The container combines high-performance, zero-copy data access with a rich metadata model, enabling efficient workflows, semantic column selection, and reproducibility. All packages in the ecosystem are expected to use this container as the primary I/O interface.


Motivation

As tracking pipelines grow across football and other sports, the need for modularity, performance, and inter-package interoperability becomes critical. A growing number of open-source packages in football analytics are duplicating functionality across parsing, modeling, and data management. This comparison spreadsheet illustrates overlapping efforts across different research groups and tools.

Current challenges:

  • Object-based tracking (e.g. Kloppy) doesn't scale well to large datasets
  • Packages use inconsistent schemas, lack a shared representation
  • Development resources are wasted on duplicated functionality for data parsing
  • Derived metrics and transforms aren’t reproducible or shareable
  • Skeleton data, physical data, and multi-team use cases need flexibility

A container backed by Apache Arrow, with enforced metadata and a shared schema, solves these problems while keeping compatibility with modern analytics engines (Polars, DuckDB, etc.).


Goals

  • Define a canonical, metadata-rich container for tracking data
  • Standardize column naming for interoperability
  • Ensure all packages use the container interface
  • Enable fast, lazy access to Arrow or Polars objects
  • Support derived metrics, frame materialization, and multiple data layers (e.g. skeleton)

Non-goals

  • Defining a full storage or lakehouse solution
  • Handling raw input formats (delegated to Kloppy or custom parsers)

Design Overview

The TrackingDataContainer wraps an Apache Arrow table and Kloppy-style metadata.

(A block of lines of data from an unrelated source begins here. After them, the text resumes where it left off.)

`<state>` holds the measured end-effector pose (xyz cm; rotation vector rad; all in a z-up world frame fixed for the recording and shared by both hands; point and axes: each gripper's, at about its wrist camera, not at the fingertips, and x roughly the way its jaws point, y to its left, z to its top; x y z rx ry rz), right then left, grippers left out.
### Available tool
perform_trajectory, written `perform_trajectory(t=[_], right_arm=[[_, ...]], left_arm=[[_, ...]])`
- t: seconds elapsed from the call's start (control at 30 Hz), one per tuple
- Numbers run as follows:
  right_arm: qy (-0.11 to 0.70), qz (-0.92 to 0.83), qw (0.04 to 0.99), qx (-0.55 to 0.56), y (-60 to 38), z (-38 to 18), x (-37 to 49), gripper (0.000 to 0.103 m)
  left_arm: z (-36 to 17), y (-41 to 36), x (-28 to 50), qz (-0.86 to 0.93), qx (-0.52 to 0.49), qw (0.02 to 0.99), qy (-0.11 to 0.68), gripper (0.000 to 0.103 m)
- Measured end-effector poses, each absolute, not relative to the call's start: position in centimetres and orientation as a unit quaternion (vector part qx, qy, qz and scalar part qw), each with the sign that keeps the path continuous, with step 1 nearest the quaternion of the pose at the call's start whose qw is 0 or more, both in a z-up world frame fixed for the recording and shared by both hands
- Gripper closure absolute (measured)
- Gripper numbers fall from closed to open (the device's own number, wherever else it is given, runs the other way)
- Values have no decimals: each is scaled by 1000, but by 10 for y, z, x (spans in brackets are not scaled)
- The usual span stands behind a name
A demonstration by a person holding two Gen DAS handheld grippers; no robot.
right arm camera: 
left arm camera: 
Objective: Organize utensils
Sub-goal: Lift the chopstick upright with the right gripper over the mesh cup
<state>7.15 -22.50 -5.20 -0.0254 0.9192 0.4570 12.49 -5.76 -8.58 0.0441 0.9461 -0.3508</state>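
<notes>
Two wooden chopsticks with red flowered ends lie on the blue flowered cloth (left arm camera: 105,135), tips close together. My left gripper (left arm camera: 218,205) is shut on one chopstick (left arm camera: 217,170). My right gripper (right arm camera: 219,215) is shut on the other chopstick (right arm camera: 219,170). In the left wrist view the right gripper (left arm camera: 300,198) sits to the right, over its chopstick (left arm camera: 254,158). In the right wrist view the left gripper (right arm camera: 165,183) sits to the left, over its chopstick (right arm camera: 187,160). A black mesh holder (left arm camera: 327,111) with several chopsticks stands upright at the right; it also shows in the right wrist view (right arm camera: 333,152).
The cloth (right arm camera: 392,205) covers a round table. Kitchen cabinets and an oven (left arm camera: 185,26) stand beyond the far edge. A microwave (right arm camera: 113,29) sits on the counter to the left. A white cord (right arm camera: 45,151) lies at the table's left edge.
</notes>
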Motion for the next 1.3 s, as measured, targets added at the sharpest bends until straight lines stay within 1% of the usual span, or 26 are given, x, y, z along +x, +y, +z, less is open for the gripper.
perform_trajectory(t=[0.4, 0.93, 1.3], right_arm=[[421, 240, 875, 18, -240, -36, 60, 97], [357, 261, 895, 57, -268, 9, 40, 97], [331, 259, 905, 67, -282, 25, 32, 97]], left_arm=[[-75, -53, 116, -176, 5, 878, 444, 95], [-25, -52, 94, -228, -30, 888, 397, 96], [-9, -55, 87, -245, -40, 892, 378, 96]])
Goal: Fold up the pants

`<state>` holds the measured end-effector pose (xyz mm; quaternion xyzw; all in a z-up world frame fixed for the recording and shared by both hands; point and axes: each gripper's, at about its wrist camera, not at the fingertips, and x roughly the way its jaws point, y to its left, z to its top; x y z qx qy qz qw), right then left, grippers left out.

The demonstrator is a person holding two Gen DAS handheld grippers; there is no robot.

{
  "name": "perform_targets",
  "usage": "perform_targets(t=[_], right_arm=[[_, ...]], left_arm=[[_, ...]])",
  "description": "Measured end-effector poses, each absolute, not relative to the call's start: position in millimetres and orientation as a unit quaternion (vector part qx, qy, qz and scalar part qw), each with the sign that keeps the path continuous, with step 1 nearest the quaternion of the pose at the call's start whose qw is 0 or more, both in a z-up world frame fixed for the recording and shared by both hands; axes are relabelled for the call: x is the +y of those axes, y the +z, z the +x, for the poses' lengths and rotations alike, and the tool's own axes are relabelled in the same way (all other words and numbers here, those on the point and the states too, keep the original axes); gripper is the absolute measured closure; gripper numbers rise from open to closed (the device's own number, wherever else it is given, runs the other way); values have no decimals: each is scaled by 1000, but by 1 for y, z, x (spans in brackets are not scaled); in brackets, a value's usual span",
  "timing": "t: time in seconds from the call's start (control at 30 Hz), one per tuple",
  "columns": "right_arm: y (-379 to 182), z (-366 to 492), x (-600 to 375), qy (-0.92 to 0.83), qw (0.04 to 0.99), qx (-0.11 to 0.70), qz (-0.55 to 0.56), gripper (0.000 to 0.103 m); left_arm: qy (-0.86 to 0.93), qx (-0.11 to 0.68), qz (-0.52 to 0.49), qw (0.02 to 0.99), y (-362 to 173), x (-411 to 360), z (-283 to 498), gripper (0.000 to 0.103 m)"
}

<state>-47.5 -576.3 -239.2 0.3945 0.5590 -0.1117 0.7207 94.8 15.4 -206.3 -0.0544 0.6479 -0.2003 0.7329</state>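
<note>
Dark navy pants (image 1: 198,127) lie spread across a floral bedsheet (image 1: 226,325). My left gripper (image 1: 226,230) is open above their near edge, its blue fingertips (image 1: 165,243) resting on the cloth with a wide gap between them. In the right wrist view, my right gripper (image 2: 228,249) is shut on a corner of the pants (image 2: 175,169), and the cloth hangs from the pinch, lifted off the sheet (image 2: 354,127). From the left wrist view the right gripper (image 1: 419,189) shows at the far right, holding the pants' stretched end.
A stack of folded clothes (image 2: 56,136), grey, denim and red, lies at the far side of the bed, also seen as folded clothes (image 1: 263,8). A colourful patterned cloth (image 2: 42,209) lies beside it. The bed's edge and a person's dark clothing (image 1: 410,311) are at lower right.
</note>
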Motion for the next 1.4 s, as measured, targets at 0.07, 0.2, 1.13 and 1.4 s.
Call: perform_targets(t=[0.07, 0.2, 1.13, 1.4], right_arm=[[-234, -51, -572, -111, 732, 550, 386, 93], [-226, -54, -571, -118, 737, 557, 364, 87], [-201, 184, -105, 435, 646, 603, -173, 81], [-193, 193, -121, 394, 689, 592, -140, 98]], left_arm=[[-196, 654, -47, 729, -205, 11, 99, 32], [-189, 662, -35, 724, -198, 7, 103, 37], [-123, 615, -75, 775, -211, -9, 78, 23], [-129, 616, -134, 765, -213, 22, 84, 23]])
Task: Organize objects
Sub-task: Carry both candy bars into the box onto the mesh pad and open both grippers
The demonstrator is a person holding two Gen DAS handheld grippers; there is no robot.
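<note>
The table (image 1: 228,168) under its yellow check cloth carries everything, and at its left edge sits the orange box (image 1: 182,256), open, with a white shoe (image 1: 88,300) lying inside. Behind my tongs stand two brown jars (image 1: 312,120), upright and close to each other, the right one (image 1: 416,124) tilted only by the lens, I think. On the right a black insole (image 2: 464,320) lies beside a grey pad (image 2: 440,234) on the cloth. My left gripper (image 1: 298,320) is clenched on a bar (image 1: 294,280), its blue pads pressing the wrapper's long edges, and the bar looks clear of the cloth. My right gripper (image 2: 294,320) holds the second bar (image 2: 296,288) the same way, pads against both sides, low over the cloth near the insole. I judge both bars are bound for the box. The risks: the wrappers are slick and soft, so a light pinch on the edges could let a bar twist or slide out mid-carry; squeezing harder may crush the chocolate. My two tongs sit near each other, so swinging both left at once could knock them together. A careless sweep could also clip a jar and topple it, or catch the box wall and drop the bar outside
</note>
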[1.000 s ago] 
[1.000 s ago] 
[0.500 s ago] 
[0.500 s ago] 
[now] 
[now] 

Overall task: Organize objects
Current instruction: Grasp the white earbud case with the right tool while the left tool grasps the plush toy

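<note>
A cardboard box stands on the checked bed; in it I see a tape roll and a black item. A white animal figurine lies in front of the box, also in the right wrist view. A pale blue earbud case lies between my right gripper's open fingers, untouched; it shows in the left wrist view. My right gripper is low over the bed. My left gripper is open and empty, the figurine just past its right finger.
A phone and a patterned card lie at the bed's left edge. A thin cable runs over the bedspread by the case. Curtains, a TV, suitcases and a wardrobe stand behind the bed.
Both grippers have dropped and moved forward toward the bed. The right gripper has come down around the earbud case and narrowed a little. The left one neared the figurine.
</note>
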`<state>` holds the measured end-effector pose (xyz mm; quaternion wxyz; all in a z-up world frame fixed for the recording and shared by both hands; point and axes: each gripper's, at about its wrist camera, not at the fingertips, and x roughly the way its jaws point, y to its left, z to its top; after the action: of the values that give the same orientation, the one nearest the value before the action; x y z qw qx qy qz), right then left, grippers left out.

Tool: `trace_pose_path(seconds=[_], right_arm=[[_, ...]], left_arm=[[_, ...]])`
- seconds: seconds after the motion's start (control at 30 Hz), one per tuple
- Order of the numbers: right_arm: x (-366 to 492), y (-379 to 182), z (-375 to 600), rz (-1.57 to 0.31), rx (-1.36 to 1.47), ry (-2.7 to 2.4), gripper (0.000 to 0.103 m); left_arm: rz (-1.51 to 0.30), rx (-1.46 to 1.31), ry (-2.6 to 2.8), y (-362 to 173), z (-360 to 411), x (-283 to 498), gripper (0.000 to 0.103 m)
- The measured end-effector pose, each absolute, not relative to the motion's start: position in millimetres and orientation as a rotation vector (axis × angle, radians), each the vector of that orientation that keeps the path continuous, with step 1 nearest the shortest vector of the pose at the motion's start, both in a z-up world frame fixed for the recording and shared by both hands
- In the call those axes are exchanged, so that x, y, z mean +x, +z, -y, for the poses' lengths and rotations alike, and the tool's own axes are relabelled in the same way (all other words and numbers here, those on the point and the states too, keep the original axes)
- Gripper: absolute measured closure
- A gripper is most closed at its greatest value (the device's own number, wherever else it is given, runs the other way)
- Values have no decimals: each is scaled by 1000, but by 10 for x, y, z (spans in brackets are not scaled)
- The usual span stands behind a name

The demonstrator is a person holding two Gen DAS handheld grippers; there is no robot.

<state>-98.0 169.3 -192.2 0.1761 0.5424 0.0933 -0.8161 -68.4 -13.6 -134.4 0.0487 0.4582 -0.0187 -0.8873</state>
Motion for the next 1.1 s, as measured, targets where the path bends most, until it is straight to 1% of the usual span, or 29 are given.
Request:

It supports metadata-aware column access, derived metric registration, and engine-agnostic transformations (Polars, NumExpr, etc.).

Packages access the container via a consistent interface, with optional access to Arrow, Polars LazyFrames, or NumPy arrays.

# Option 1:
container = kloppy.load_as_container("data.json", "metadata.json")

# Option 2:
from kloppy import secondspectrum
container = secondspectrum.load(...normal arguments..., as_container=True)

# Option 3: container is full backwards compatible and can be used in any code that uses TrackingDataset <- Best option!
from kloppy import secondspectrum
dataset = secondspectrum.load(...normal arguments...)

# Add ball speed
def ball_speed(ball, **kwargs):
    return pl.sqrt((ball.x - ball.x.shift(1))**2 + ...)

container.add_column("ball_speed", ball_speed)

# Frame materialization
frame = container.materialize_frame(timestamp=534.2)

# Use LazyFrame
df = container.lazy().select([...]).collect()

Detailed Design

Core Components

class TrackingDataContainer:
    def arrow(self) -> pa.Table
    def lazy(self) -> pl.LazyFrame
    def selector: ColumnSelector  # e.g. selector.player("home", 7).x
    def get_column(...)
    def materialize_frame(timestamp: float)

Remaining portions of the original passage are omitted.